- [Assigned task]: Nothing in the records may change. Print them all again.

- [Extracted records]:
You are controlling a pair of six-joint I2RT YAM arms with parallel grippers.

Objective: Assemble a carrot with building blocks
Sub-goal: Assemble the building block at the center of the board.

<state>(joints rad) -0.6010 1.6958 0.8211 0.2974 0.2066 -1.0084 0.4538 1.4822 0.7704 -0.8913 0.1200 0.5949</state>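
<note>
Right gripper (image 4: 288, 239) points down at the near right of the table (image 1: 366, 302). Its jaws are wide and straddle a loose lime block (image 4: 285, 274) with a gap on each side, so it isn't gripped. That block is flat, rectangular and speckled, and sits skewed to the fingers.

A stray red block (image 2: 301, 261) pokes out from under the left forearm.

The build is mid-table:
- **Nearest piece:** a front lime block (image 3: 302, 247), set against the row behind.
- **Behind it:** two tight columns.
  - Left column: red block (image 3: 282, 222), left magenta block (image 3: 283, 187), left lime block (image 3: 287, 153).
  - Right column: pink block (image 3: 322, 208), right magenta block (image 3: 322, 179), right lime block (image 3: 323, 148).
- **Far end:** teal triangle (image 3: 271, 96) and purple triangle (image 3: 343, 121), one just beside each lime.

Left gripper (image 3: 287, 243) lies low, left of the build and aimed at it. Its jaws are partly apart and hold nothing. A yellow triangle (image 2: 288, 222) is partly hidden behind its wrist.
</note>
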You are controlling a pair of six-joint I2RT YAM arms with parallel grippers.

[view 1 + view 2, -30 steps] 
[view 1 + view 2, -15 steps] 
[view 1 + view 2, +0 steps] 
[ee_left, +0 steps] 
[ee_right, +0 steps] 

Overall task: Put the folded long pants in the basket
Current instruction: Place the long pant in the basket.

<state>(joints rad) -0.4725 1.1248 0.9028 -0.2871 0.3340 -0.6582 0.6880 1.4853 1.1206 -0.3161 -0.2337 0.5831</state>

- [Answer to this problem]:
You are controlling a pair of six-joint I2RT YAM arms with parallel grippers.

Objective: Assemble a carrot with building blocks
Sub-goal: Assemble the building block at the center of the board.

<state>(joints rad) -0.6010 1.6958 0.8211 0.2974 0.2066 -1.0084 0.4538 1.4822 0.7704 -0.8913 0.1200 0.5949</state>
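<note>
Right gripper (image 4: 288, 239) points down at the near right of the table (image 1: 366, 302). Its jaws are wide and straddle a loose lime block (image 4: 285, 274) with a gap on each side, so it isn't gripped. That block is flat, rectangular and speckled, and sits skewed to the fingers.

A stray red block (image 2: 301, 261) pokes out from under the left forearm.

The build is mid-table:
- **Nearest piece:** a front lime block (image 3: 302, 247), set against the row behind.
- **Behind it:** two tight columns.
  - Left column: red block (image 3: 282, 222), left magenta block (image 3: 283, 187), left lime block (image 3: 287, 153).
  - Right column: pink block (image 3: 322, 208), right magenta block (image 3: 322, 179), right lime block (image 3: 323, 148).
- **Far end:** teal triangle (image 3: 271, 96) and purple triangle (image 3: 343, 121), one just beside each lime.

Left gripper (image 3: 287, 243) lies low, left of the build and aimed at it. Its jaws are partly apart and hold nothing. A yellow triangle (image 2: 288, 222) is partly hidden behind its wrist.
</note>
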You are controlling a pair of six-joint I2RT YAM arms with parallel grippers.

[view 1 + view 2, -30 steps] 
[view 1 + view 2, -15 steps] 
[view 1 + view 2, +0 steps] 
[ee_left, +0 steps] 
[ee_right, +0 steps] 

Overall task: Put the folded long pants in the basket
Current instruction: Place the long pant in the basket.

<state>(joints rad) -0.4725 1.1248 0.9028 -0.2871 0.3340 -0.6582 0.6880 1.4853 1.1206 -0.3161 -0.2337 0.5831</state>

The exercise output is complete.